Print out the full listing, exactly.

====

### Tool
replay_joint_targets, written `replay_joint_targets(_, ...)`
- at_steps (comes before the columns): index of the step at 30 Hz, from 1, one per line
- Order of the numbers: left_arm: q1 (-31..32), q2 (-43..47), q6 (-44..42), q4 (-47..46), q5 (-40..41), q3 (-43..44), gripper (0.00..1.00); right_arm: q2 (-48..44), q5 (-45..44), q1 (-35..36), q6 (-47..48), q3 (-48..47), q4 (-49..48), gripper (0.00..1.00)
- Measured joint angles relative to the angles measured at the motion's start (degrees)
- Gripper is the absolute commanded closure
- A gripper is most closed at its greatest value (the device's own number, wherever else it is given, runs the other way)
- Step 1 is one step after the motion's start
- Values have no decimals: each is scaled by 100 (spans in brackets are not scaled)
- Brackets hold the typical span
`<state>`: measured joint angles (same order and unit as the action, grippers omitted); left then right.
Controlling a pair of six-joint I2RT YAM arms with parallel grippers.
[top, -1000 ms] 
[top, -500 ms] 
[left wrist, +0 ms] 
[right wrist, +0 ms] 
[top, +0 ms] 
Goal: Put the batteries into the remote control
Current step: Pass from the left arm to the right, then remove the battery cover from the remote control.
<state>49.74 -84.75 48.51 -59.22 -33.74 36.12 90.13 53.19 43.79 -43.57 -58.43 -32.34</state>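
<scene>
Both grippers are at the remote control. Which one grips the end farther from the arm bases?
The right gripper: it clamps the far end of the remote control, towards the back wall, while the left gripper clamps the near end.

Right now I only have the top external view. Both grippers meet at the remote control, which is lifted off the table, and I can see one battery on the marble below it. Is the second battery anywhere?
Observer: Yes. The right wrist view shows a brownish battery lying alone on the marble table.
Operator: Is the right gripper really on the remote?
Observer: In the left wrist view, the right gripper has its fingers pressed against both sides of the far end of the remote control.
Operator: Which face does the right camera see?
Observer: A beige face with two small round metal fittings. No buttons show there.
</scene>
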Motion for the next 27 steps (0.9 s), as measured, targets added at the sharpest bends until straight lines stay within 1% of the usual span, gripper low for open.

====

- Solution for this exercise -
### Tool
replay_joint_targets, written `replay_joint_targets(_, ...)`
- at_steps (comes before the columns): index of the step at 30 Hz, from 1, one per line
- Order of the numbers: left_arm: q1 (-31..32), q2 (-43..47), q6 (-44..42), q4 (-47..46), q5 (-40..41), q3 (-43..44), gripper (0.00..1.00); right_arm: q2 (-48..44), q5 (-45..44), q1 (-35..36), q6 (-47..48), q3 (-48..47), q4 (-49..48), gripper (0.00..1.00)
- Measured joint angles relative to the angles measured at the motion's start (degrees)
- Gripper is the absolute commanded closure
- A gripper is most closed at its greatest value (the device's own number, wherever else it is given, runs the other way)
- Step 1 is one step after the motion's start
- Values have no decimals: each is scaled by 100 (spans in brackets are not scaled)
- Brackets hold the typical span
`<state>`: measured joint angles (same order and unit as the action, grippers omitted); left then right.
Controlling a pair of six-joint I2RT YAM arms with parallel grippers.
[top, -1000 ms] 
[top, -500 ms] 
[left wrist, +0 ms] 
[right wrist, +0 ms] 
[top, +0 ms] 
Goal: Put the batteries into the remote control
Current step: Pass from the left arm to the right, then remove the battery cover from the remote control.
<state>49.74 -84.75 48.51 -59.22 -33.74 36.12 90.13 53.19 43.79 -43.57 -58.43 -32.34</state>
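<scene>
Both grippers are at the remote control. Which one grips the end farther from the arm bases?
The right gripper: it clamps the far end of the remote control, towards the back wall, while the left gripper clamps the near end.

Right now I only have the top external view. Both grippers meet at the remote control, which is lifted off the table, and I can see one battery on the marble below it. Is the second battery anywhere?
Observer: Yes. The right wrist view shows a brownish battery lying alone on the marble table.
Operator: Is the right gripper really on the remote?
Observer: In the left wrist view, the right gripper has its fingers pressed against both sides of the far end of the remote control.
Operator: Which face does the right camera see?
Observer: A beige face with two small round metal fittings. No buttons show there.
</scene>
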Motion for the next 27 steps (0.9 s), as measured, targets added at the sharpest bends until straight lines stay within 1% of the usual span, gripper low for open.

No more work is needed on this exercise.